In recent years, grant funding from the Full Tray program, managed by Minnesota’s Department of Agriculture, has made it easier for Peterson’s team to pursue its mission to reduce the amount of processed foods on school menus. The 1:1 matching grants, which also received funding through the Local Food for Schools program administered by the U.S. Department of Agriculture, supplemented school budgets and gave nutrition directors like Peterson more options for developing school lunch programs. 

“It always helped offset the costs of local food purchasing,” she said, noting that the quality of locally-sourced food exceeded that of food coming from large distributors. “It also is fresher and the travel time on it is so much less. When you get these products, they last longer and look better and, as a dietician, I understand they have a higher nutritional value as well.”

Peterson used grant funds to buy chicken thighs and drumsticks from a local farmer. School staff would roast the thighs and drumsticks and serve them alongside locally-sourced potatoes, lettuce and milk.  

“It definitely changed the direction of our menus,” she said. “We were trying to do things that are sustainable. It was important to us to build our menu up so we can have things offered year round rather than just in September and October.”
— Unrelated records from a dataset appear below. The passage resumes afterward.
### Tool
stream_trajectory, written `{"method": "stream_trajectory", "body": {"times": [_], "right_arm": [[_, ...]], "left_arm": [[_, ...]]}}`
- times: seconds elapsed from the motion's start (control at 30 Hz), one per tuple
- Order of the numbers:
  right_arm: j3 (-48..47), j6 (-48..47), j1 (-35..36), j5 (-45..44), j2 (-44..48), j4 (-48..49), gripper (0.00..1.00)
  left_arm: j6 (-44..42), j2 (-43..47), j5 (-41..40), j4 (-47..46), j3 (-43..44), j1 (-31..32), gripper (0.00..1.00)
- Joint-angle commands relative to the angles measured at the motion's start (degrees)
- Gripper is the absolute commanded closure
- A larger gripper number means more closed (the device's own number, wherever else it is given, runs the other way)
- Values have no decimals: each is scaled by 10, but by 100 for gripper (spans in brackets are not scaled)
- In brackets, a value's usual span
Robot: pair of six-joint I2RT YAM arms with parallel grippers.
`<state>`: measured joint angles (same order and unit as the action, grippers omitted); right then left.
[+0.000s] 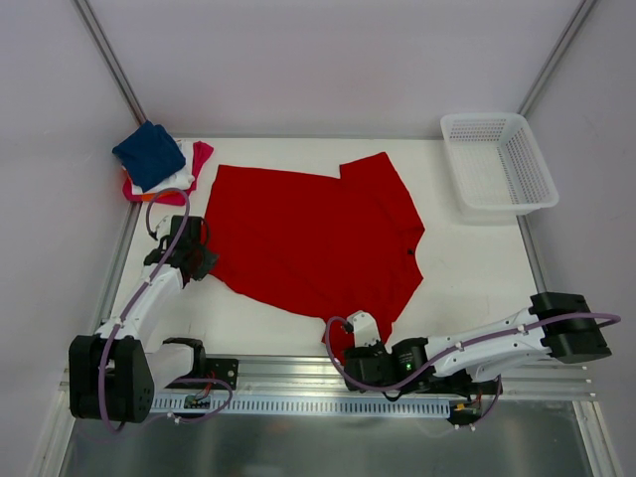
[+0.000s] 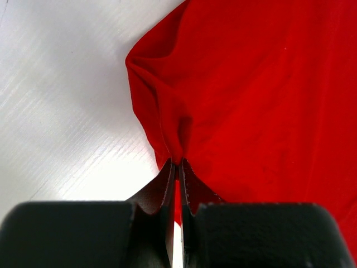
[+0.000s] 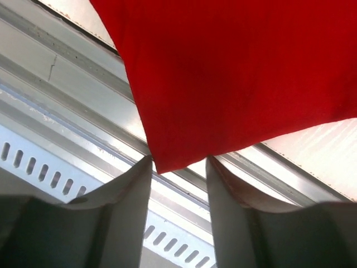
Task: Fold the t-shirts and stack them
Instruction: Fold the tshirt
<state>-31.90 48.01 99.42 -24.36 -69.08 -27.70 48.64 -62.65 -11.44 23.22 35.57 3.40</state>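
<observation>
Right gripper: jaws apart, nothing clamped. The near corner of the red t-shirt points into the gap at the fingertips, above the metal rail at the table's near edge.
Key relation: the corner lies straight ahead of the right gripper, and the cloth runs away from it up the table. In my judgement, a short push forward comes before closing.
Left gripper: closed on a bunched pinch of the shirt's left edge.
Red t-shirt: spread mid-table, slanting from far left to near right between both grippers.
Folded stack: far left corner, navy on top, nearer the left arm.
Hard to tell: how deep the corner sits between the right fingers, which edges are sleeves or collar, and the stack's lower layers.
</observation>
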Motion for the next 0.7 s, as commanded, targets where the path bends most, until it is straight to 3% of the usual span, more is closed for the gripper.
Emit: {"method": "stream_trajectory", "body": {"times": [0.0, 0.17, 0.43, 0.5, 0.67], "right_arm": [[-6, 27, 7, 8, -9, 25, 55], [-5, 25, 6, -9, -4, 22, 65], [-10, 24, 4, -13, -13, 21, 90], [-10, 24, 3, -18, -4, 16, 100], [-19, 18, -2, -44, 27, -19, 100]], "left_arm": [[0, 19, -11, 3, -8, 4, 100], [0, 19, -10, 2, -11, 4, 100], [-2, 17, -10, -5, -17, 5, 100], [-4, 17, -10, -5, -16, 5, 100], [-6, 19, -9, -7, -15, 5, 100]]}}
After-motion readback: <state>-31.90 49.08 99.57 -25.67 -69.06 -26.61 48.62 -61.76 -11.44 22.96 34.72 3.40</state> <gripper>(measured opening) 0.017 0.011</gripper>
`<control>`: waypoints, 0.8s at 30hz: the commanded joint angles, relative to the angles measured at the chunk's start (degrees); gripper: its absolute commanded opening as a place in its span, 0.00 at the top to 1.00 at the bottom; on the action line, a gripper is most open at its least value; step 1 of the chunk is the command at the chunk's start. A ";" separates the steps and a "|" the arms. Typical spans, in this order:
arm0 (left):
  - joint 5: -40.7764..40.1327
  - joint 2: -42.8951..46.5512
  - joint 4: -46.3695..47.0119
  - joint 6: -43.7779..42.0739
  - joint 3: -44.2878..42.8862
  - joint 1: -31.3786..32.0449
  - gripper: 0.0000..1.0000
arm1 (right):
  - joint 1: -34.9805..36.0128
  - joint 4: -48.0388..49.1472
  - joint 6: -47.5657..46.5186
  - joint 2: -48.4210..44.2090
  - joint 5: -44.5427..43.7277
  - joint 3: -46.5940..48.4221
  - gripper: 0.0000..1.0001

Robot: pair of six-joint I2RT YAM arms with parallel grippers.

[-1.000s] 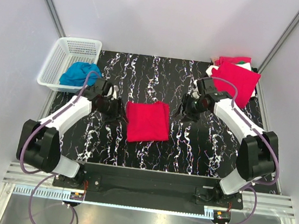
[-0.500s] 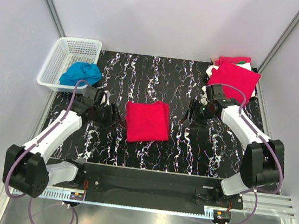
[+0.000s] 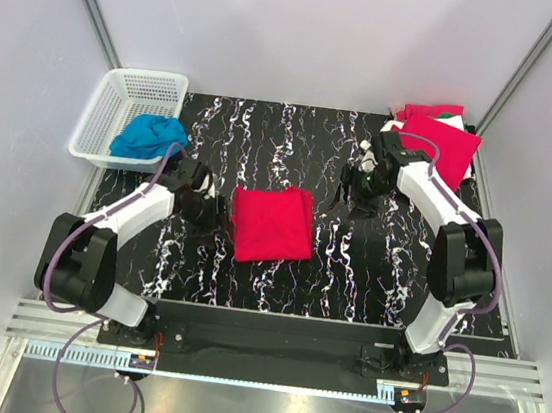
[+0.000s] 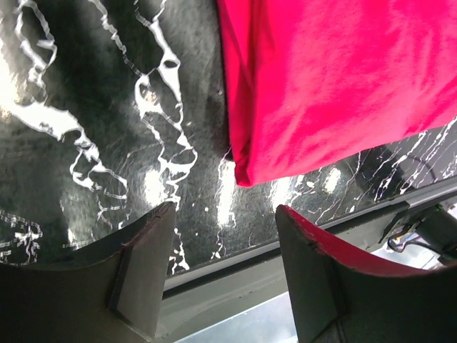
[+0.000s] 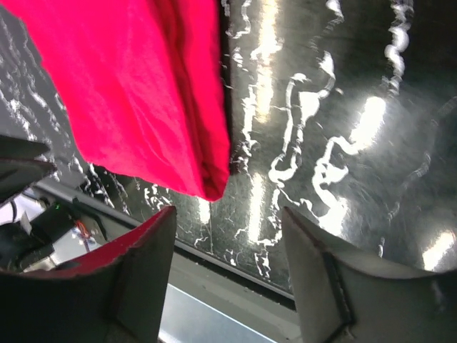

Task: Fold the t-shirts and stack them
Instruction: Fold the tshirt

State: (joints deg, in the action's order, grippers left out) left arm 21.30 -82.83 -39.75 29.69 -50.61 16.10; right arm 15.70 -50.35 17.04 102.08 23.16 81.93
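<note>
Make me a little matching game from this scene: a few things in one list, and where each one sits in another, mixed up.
Things:
1. folded red t-shirt
2. blue cloth
3. pile of red t-shirts
4. white basket

Places:
A. far right corner of the table
B. inside the white basket
C. middle of the table
D. far left corner of the table

Right pairs: 1-C, 2-B, 3-A, 4-D.
</note>
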 commanded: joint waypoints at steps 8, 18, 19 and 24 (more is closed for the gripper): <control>10.69 -4.18 7.23 -5.26 -6.16 -2.73 0.36 | 0.12 12.89 3.69 7.16 16.48 -0.89 0.31; 25.53 -9.37 16.89 -1.22 -3.81 -10.55 0.35 | -0.15 17.12 3.18 12.53 18.59 -1.68 0.30; 26.76 -9.89 18.11 -0.96 -3.45 -10.73 0.34 | -0.15 17.30 3.09 12.79 18.24 -1.86 0.29; 27.48 -13.67 18.39 -2.62 -2.48 -11.00 0.34 | -0.24 19.14 2.39 13.67 16.74 -3.97 0.29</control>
State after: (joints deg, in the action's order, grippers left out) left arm 44.42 -94.19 -24.75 27.64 -54.22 5.17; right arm 15.66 -34.26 19.94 115.48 39.68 79.61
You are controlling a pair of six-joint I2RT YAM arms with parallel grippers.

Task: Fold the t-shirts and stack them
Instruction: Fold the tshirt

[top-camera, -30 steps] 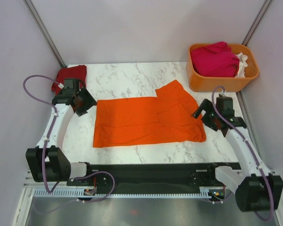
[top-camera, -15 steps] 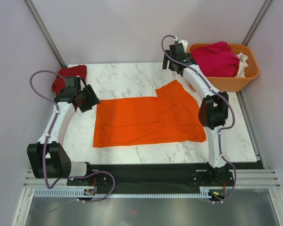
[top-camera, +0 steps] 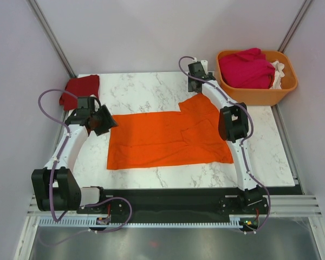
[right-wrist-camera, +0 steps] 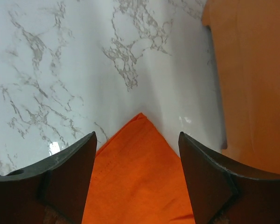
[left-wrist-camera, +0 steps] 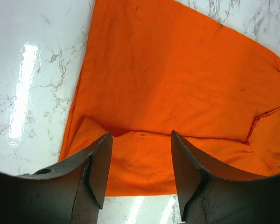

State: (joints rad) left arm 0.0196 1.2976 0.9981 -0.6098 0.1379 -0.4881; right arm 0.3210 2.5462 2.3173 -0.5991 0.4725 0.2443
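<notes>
The orange t-shirt [top-camera: 168,138] lies flat on the bench [top-camera: 146,89]. Both left fingers [top-camera: 104,121] and right fingers [top-camera: 195,84] hang open, empty, over its edges; pinching only one layer could skew the fold.

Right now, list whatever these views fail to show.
- White t-shirt: top view, mostly buried behind the magenta t-shirt and basket wall.
- Orange t-shirt: top view, right edge under the right arm; wrist views crop it.
- Dark red t-shirt: top view, too small to judge its folds.
</notes>
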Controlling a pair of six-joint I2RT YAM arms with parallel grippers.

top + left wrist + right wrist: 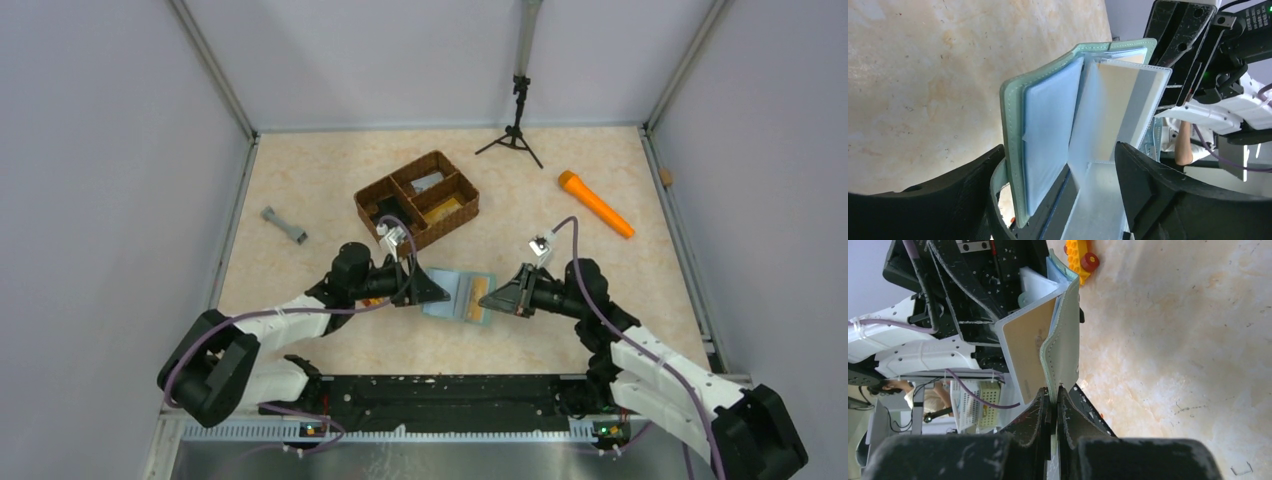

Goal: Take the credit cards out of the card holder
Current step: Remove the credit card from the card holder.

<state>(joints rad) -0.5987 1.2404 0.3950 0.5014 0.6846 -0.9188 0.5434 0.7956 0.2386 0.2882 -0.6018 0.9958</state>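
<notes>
Right claw (1053, 392) pinched shut on cover edge of grey-green folding card holder (1066, 347), near mid-table; my left claw (1059, 150) apart, straddling clear pockets (1048, 130). Risk: tugging tan credit card (1026, 340) twists holder out of pinch.

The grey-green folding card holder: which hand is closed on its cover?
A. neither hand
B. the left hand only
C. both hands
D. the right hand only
D: the right hand is shut on the edge of the cover of the grey-green folding card holder, while the left hand stands open with the pale blue pockets between its fingers.
</notes>
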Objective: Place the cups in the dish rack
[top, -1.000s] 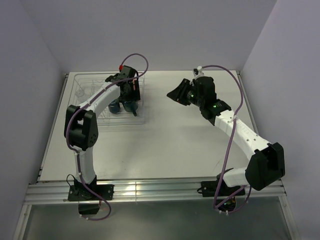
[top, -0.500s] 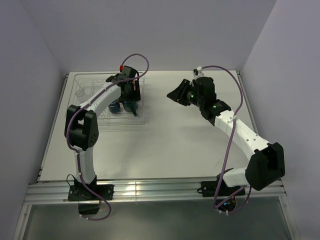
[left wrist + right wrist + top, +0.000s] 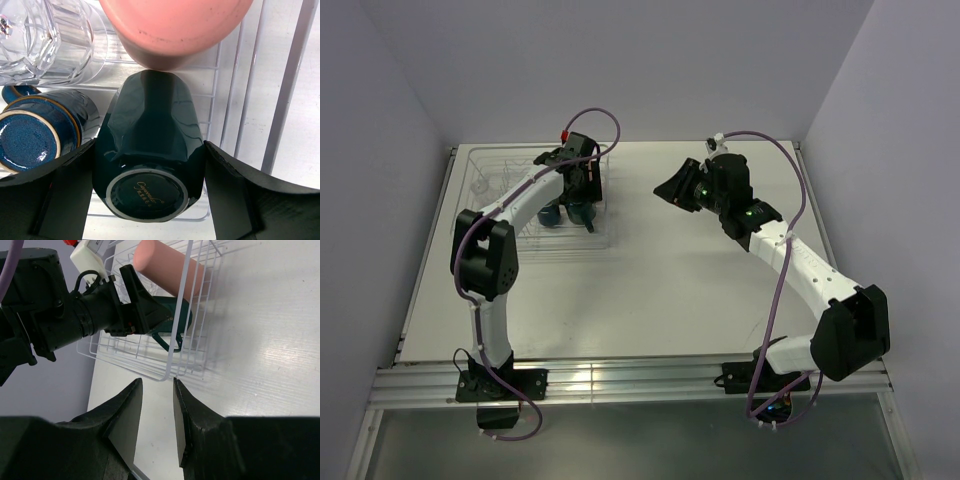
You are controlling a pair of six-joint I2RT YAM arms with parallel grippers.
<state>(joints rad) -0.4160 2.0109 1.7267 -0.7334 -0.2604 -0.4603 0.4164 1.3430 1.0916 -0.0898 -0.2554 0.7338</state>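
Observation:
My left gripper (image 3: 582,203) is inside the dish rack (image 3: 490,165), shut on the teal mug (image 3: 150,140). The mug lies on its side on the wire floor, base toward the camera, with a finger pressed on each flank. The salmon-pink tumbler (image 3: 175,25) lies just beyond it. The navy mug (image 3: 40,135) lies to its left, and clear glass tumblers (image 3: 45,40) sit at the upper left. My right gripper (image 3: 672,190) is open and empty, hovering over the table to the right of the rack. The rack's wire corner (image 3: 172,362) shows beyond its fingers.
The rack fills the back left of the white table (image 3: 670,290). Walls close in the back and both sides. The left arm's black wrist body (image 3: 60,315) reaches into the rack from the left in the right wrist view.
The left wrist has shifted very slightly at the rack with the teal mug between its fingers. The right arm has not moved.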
Funding for the Full Tray grants was severely curtailed when the Local Food for Schools program was canceled by President Donald Trump in March of 2025. Moving forward without that funding, but with an enduring commitment to reduce the amount of processed foods Alexandria students are offered, means Peterson will need to make more strategic choices.

“I’ll just be more picky and choosey,” she said. “Those dollars that were cut do make a difference to farmers, too. I’m going to have to do less for next year.”

Photo courtesy of Janeen Peterson

She plans to look at what makes the most sense to buy locally at a higher price versus what makes sense to purchase from a national distributor like Sysco. Based on her students’ love of potatoes, it won’t make financial sense to buy those large quantities locally. The same goes for corn. But when it comes to green beans or edamame, there are fewer fans of those legumes. So, she might be able to keep those purchases local. 

For Peterson, losing access to the funding means her team will serve less fresh food, the local farms she has supported with her purchases will experience a financial loss, the nutritional value of the food being served could be reduced, and she will likely spend more time managing food purchases from month to month. 

“I’ll have to prioritize time where I can,” she said. “I’m pretty lucky to work with a bunch of people willing to do the extra work to do what we feel is right for kids. It sounds cliché to say that but they really do care.”